While prior studies have shown racial and ethnic disparities in health care use for a variety of dermatologic diseases, “our understanding of the associations of race/ethnicity, sex, and other factors with health care use and treatment for acne remains limited,” the researchers said.
In the retrospective cohort study, the researchers analyzed electronic health record data of 29,928 patients with acne from January 1, 2007 to June 30, 2017. A total of 19,127 patients were female (63.9%) and 20,310 were white (67.9%). The researchers used multivariable regression to quantify the associations between basic patient demographic and socioeconomic characteristics and the outcomes of health care use and treatment for acne during 1 year of follow-up.
You may also like...
Barriers to Access of Appropriate Therapy for Acne Vulgaris
Acne Treatment Effective For Patients With Skin of Color
Call to Action: Dermatology Can Still Improve Care for Black Patients
Non-Hispanic black patients were more likely to be seen by a dermatologist compared with non-Hispanic white patients (odds ratio [OR] 1.20; 95% CI, 1.09-1.31), the researchers said. However, non-Hispanic black patients received fewer prescriptions for acne medications (incidence rate ratio 0.89; 95% CI, 0.84-0.95), they added. Specifically, these patients were more likely to be treated with topical retinoids and topical antibiotics (OR 1.25; 95% CI, 1.14-1.38), but less likely to receive a prescription for oral antibiotics (OR 0.80; 95% CI, 0.72-0.87), spironolactone (OR 0.68; 95% CI, 0.49-0.94), and isotretinoin (OR 0.39; 95% CI, 0.23-0.65) compared with non-Hispanic white patients.
In addition, the researchers found male patients were more likely to receive an isotretinoin prescription compared with female patients (OR 2.44; 95% CI, 2.01-2.95).
The researchers also observed that patients with Medicaid were less likely to see a dermatologist (OR 0.46; 95% CI, 0.41-0.52), or to be prescribed topical retinoids (OR 0.82; 95% CI, 0.73-0.92), oral antibiotics (OR 0.87; 95% CI, 0.79-0.97), spironolactone (OR 0.50; 95% CI, 0.31-0.80), or isotretinoin (OR 0.43; 95% CI, 0.25-0.75) compared with patients with commercial insurance.

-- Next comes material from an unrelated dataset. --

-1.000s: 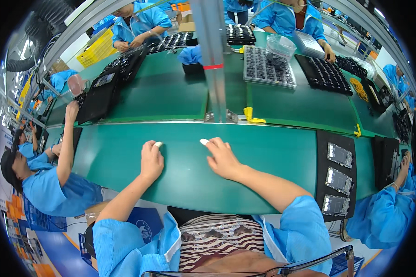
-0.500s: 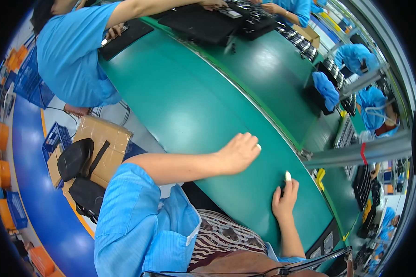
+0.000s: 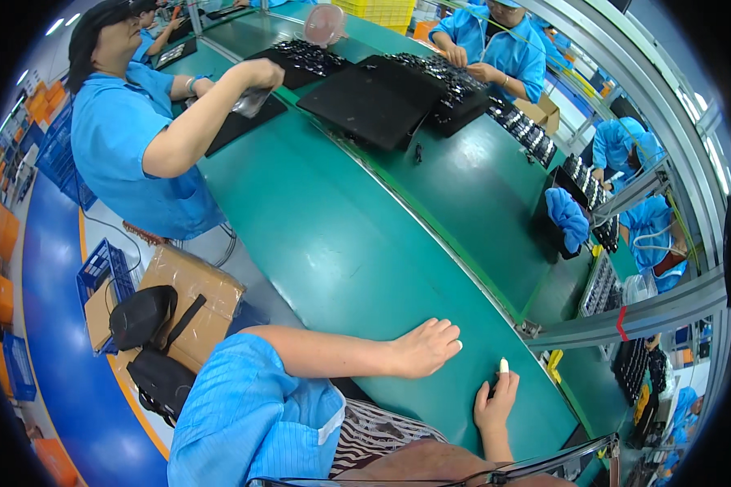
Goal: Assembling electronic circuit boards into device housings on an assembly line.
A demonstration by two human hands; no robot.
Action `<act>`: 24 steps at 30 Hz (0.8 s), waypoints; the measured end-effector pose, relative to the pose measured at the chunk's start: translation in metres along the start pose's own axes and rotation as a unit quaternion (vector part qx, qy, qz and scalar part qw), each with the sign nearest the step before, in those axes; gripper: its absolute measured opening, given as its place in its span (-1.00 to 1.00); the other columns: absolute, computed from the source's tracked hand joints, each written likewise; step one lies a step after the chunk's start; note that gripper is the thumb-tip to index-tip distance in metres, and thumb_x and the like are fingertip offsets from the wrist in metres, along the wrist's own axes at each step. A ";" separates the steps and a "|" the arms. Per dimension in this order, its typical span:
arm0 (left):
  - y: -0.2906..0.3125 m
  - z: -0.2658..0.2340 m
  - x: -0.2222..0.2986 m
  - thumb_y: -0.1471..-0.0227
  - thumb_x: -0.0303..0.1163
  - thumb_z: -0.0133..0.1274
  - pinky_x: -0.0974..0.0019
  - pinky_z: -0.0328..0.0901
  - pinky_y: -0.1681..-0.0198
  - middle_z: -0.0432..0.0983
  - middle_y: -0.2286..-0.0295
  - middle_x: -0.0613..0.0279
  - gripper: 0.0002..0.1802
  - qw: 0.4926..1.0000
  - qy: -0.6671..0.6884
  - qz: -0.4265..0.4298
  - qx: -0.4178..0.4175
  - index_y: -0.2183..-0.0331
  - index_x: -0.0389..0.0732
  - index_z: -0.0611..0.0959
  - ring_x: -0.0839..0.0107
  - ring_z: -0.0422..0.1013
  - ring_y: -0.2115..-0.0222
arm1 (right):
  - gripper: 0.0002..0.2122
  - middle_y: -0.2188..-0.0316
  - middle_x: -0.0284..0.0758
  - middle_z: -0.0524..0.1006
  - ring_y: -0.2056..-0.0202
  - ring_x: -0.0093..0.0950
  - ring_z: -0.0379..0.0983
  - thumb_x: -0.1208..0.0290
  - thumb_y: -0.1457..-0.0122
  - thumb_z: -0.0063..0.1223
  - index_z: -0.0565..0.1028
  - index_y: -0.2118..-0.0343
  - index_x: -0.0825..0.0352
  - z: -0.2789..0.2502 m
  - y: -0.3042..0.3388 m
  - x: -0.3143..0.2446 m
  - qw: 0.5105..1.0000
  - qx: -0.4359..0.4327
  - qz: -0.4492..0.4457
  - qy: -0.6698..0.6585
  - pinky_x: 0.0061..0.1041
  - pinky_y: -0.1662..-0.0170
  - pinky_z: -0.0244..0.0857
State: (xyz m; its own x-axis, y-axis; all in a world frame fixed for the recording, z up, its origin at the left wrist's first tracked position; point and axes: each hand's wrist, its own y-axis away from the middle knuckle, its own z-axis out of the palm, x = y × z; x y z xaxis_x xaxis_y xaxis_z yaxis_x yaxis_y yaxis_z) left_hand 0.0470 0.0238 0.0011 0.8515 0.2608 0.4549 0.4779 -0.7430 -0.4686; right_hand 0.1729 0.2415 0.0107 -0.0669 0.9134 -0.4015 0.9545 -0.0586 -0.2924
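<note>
My left hand point(image 3: 427, 347) is over the green worktop point(image 3: 333, 235), back up, with its fingers curled in a loose fist. A white tip shows on one finger; the palm side is hidden. To its right, my right hand point(image 3: 495, 406) is low over the same worktop near its right edge. One finger with a white finger cot point(image 3: 503, 366) points away from me, and the thumb stands apart from it. A small dark patch shows between them; I cannot tell whether it is a part or a shadow.
A metal post point(image 3: 633, 326) with red tape stands right of my hands. Farther off lie black trays point(image 3: 374, 99) of small parts and a blue cloth point(image 3: 567, 219). A co-worker point(image 3: 138, 138) holds something transparent at the left. A carton point(image 3: 188, 300) with black bags stands left of the worktop.
The view has tilted up, so the scene sits lower. The left co-worker's outstretched arm has drawn back from the black tray. My hands keep nearly the same pose, slightly closer together.
</note>
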 end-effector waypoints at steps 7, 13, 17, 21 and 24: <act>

“Our findings suggest the presence of racial/ethnic, sex, and insurance-based disparities in health care use and treatment for acne and raise particular concern for undertreatment among racial/ethnic minority and female patients,” the researchers concluded.
“Further study is needed to confirm our findings, provide understanding of the reasons for these potential disparities, and develop strategies to ensure equitable care for patients with acne,” they added.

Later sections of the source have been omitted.